15 December 2011

Massage

Massage must be mankind's greatest gift to mankind. With a gifted therapist (and sometimes it's trial and error) your aches and pains are Swedishly stroked away. Whether the effect lasts for a few hours or a few days, peace in the brain flows from hands-not-your-own bestowing physical kindness.

Don't get all porno on me. This is serious.

Do you know anyone who doesn't have neck and shoulder tension? I expect by the time we are 80 it will be a full time job for our decrepit necks to keep our heads from wobbling and falling off.

Good massage therapists not only alleviate stressed-out muscles, they have techniques to fix tendons that go awry. This drunk stepped on my foot one night (wasn't feeling any pain myself till the next day) and a creepy knot appeared under my ankle. Never mind the pain and limping. An alarming knot, the size of a camel's eyeball. My committed therapist worked at it on and off for a week and it all disappeared. Since it was one of the two feet I need for dancing, this was in the nature of a minor miracle.

Doctors couldn't do that. Don't get me started on doctors.

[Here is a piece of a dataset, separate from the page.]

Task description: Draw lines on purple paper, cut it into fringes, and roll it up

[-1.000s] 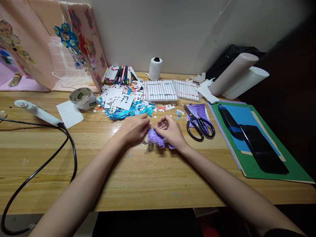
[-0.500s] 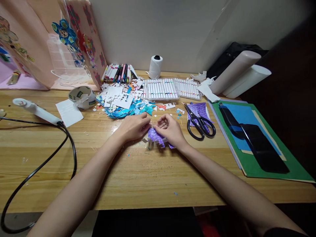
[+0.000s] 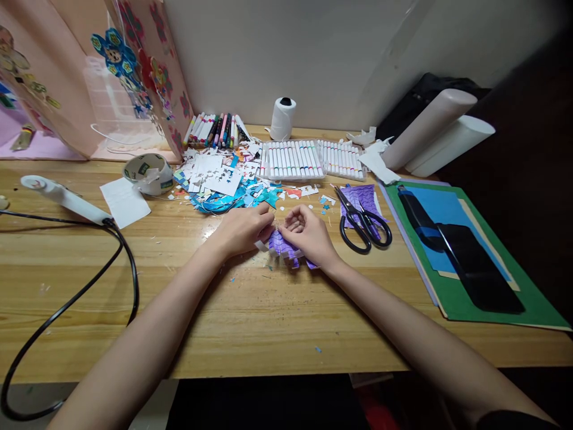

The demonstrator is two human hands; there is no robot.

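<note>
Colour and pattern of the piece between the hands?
The piece is purple with darker lines; best in the head view.

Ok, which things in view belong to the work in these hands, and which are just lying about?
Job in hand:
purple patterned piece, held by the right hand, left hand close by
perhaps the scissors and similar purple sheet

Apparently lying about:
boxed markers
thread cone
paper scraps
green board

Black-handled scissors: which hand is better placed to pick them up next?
Likely the right hand: though pinching the purple patterned piece, it is nearer the scissors, which lie on its side, than the left hand.
</note>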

A few earnest massueuses go a little overboard on the holistic. They gang up with chiropractors and related alternate practitioners to sell you massive vitamins and herbal remedies for alarming deficiencies you didn't know you had.

There is absolutely no way you can massage your own head the way a trained therapist does it. Well OK, some hairdressers are better than others, but still a pale shadow of the real deal. Headache gone. Float home.